Hi Jens,

Ed provided some good pointers to the matched pair literature, which is
certainly one way to approach the problem. There are RDKit implementations
of MMP analysis.

A somewhat more direct (though limited) approach would be to use the MCS
code to find the maximum common substructure of your set of molecules and
then remove that with the DeleteSubstructs() function:

In [14]: smis =
('c1ccccc1F','c1ccc(Cl)cc1F','c1cc(CCO)ccc1','c1cc(C1CC1)ccc1F',
    ...: )

In [15]: ms = [Chem.MolFromSmiles(x) for x in smis]

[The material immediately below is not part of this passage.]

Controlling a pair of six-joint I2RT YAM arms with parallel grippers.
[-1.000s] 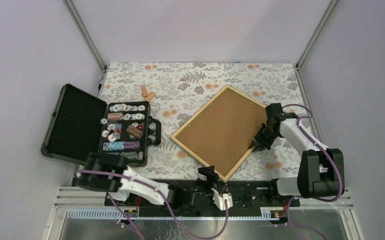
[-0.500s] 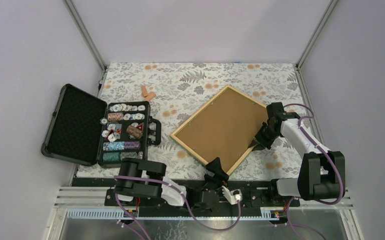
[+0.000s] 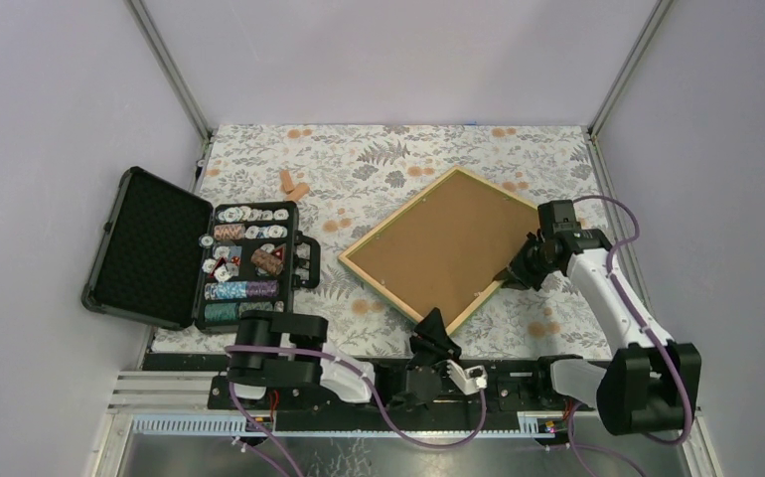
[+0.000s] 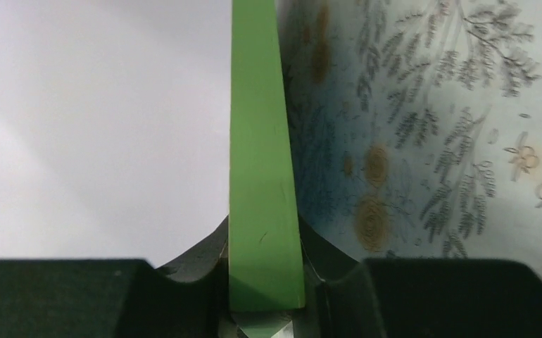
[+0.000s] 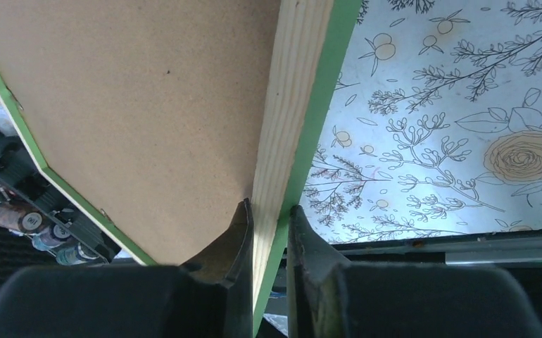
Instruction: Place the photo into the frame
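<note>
The frame (image 3: 398, 215) hangs tilted over the right half of the table, back side up, with a brown backing board (image 3: 443, 246) filling it. My right gripper (image 3: 515, 275) is shut on its right rail; the right wrist view shows the wood-and-green rail (image 5: 293, 105) pinched between both fingers. My left gripper (image 3: 436, 331) holds the near corner. In the left wrist view the green edge (image 4: 261, 176) runs straight up from between the closed jaws. The photo is not visible in any view.
An open black case of poker chips (image 3: 200, 258) lies at the left edge of the floral cloth (image 3: 359, 159). Two small orange pieces (image 3: 293, 184) sit towards the back left. Metal posts and walls enclose the table.
My left arm swung in from beside its base to the frame's near corner and its jaws closed there. The frame and my right gripper shifted slightly right and back.
</note>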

In [16]: from rdkit.Chem import rdFMCS

In [17]: mcs = rdFMCS.FindMCS(ms)

In [18]: patt = mcs.smartsString

In [19]: patt
Out[19]: '[#6](:,-[#6]:,-[#6]:,-[#6]):,-[#6]:,-[#6]'

In [20]: commonMol =Chem.MolFromSmarts(patt)

In [21]: diffs = [Chem.DeleteSubstructs(x,commonMol) for x in ms]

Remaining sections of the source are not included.